Nicht ein Mal einen einzigen Knutschfleck konnte man auf Patricks Hals erkennen, was wirklich einem Wunder glich, wenn man bedachte, dass seine Begleitung schon am Vorabend nicht davon verschont gebliebe war.

Nicht viel später erhielt Manu auch bereits die Antwort auf die unausgesprochene Frage nach dem Warum.
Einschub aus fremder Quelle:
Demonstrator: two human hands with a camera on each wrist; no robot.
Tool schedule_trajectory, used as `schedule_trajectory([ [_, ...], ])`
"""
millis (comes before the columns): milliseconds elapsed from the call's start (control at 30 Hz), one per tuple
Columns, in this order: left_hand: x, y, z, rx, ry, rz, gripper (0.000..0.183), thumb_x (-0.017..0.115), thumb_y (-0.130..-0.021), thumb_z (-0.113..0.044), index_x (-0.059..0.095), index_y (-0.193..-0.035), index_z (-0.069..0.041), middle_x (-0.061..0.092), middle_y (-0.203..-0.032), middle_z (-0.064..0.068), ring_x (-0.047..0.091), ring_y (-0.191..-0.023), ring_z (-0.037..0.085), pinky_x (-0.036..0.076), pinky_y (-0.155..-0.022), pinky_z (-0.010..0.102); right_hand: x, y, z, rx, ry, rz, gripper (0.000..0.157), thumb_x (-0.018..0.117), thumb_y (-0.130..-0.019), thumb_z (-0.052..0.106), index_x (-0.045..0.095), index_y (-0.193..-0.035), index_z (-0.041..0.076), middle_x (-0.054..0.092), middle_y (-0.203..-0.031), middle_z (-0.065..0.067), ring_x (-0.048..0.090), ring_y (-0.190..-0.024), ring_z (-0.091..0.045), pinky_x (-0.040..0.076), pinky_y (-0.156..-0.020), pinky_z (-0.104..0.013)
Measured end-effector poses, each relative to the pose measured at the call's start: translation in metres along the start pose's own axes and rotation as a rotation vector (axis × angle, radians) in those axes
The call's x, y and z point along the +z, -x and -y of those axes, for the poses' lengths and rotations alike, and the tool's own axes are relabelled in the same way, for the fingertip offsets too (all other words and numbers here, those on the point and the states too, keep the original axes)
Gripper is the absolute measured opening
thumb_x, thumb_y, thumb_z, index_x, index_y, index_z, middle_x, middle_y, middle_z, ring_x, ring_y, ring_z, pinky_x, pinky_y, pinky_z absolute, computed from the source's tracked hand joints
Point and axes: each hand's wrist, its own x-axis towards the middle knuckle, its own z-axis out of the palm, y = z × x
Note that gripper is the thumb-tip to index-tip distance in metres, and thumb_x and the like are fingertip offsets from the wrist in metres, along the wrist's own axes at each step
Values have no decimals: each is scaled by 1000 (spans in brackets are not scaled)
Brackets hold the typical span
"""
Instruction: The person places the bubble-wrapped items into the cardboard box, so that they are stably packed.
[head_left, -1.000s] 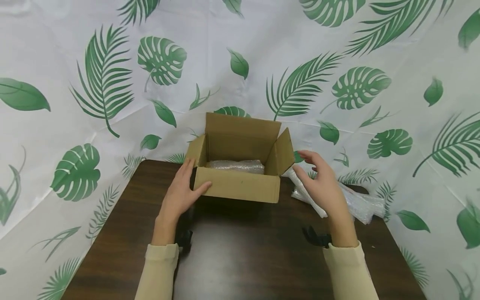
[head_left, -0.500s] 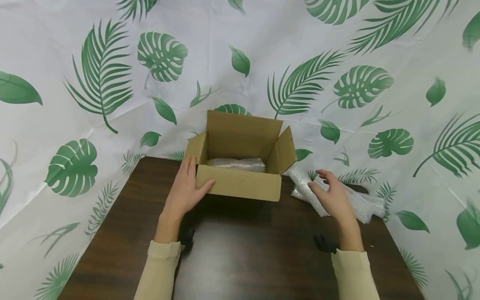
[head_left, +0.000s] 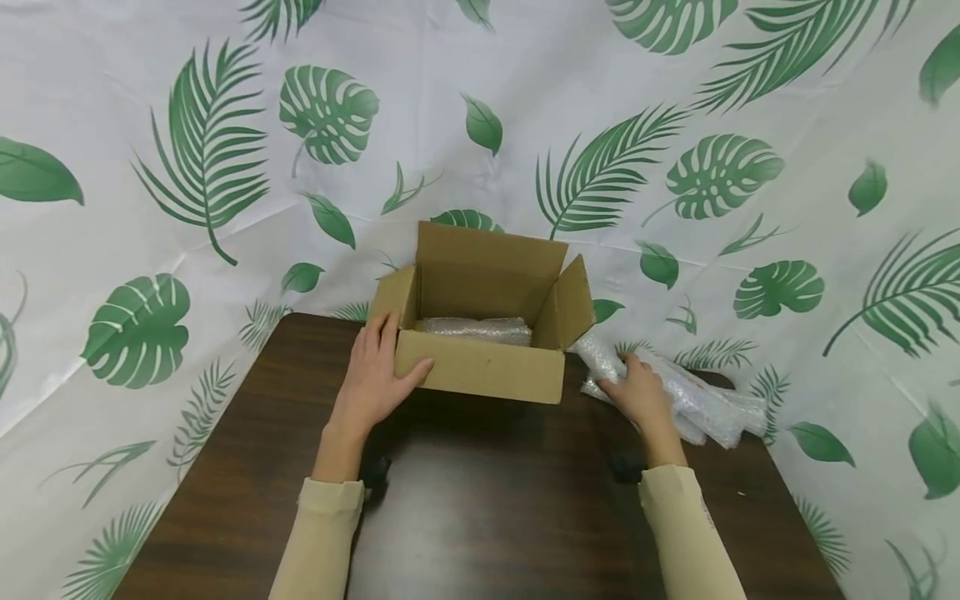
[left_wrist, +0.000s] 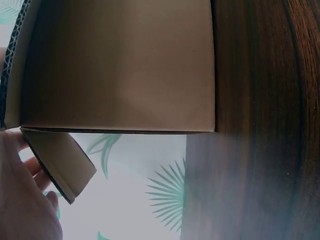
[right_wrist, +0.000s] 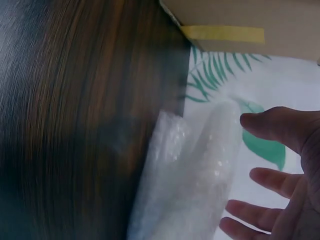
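Observation:
An open cardboard box (head_left: 487,368) stands at the far side of the table, its flaps folded outward. Bubble-wrapped bundles (head_left: 476,331) lie inside it. My left hand (head_left: 367,385) holds the box's front left corner, thumb over the front flap. In the left wrist view its fingers lie behind the small side flap (left_wrist: 67,165). To the right of the box, my right hand (head_left: 645,398) is at a bubble-wrapped roll (right_wrist: 200,175). The right wrist view shows thumb and fingers spread along one side of that roll, thumb tip right at its edge. What the wrap contains is hidden.
More bubble-wrapped bundles (head_left: 716,410) lie right of my right hand near the table's back right corner. The dark wooden table (head_left: 480,508) extends toward me. A white leaf-print cloth (head_left: 450,125) hangs close behind the box. Yellow tape (right_wrist: 225,34) marks the box's side.
My right hand has left the box's right flap, swung right and come down to the bubble-wrapped bundles. My left hand has stayed at the box corner.

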Motion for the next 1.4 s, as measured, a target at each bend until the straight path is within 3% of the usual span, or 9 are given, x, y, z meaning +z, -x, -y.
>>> schedule_trajectory([
  [233, 4, 0, 4, -6, 7, 26, 103, 65, -100, -64, 18, -173, -8, 21, -177, 20, 23, -164, 42, 23, -132, 60, 7, -5, 2, 48, 4, 46, 79, 65, -102, 45, 36, -164, 3, 43, -160, -36, 43, -144, -61, 39, -110, -78],
  [567, -1, -1, 3, -19, 15, 40, 104, 65, -100, -64, 17, -173, -7, 18, -179, 20, 21, -165, 42, 22, -133, 60, 15, -20, -2, 77, 43, 79, 76, 65, -103, 42, 37, -163, 6, 41, -163, -33, 37, -148, -59, 31, -113, -82],
  [933, -1, -2, 4, -24, 11, 45, 103, 63, -100, -66, 18, -173, -9, 18, -179, 18, 24, -164, 41, 25, -132, 60, 6, -20, -10, 40, 70, 47, 68, 66, -98, 22, 42, -160, 6, 50, -157, -32, 52, -138, -59, 45, -105, -74],
  [1400, -2, -2, 3, -33, 9, 51, 103, 62, -99, -68, 19, -173, -10, 18, -179, 18, 23, -164, 42, 23, -132, 60, 4, -23, -17, 47, 95, 32, 64, 64, -98, 24, 46, -156, 6, 56, -153, -30, 58, -134, -54, 49, -100, -72],
])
Patricks nächtliches Abenteuer schien nicht unbemerkt geblieben zu sein.

Während Manu und Dado ihr Frühstück am selben Tisch mit einigen ihrer Klassenkameraden einnahmen, dabei aber selbst kaum ein Wort sprachen, schienen die Anderen kein anderes Thema zu kennen. Niemand schien den fremden Jungen zu kennen, bis Rafi auf ein Mal meinte, dass er auf eine andere Schule nur eine Stufe unter ihnen ginge. Ein Klassenkamerad seines Cousins, von dem bisher keiner gedacht hätte, dass er schwul wäre.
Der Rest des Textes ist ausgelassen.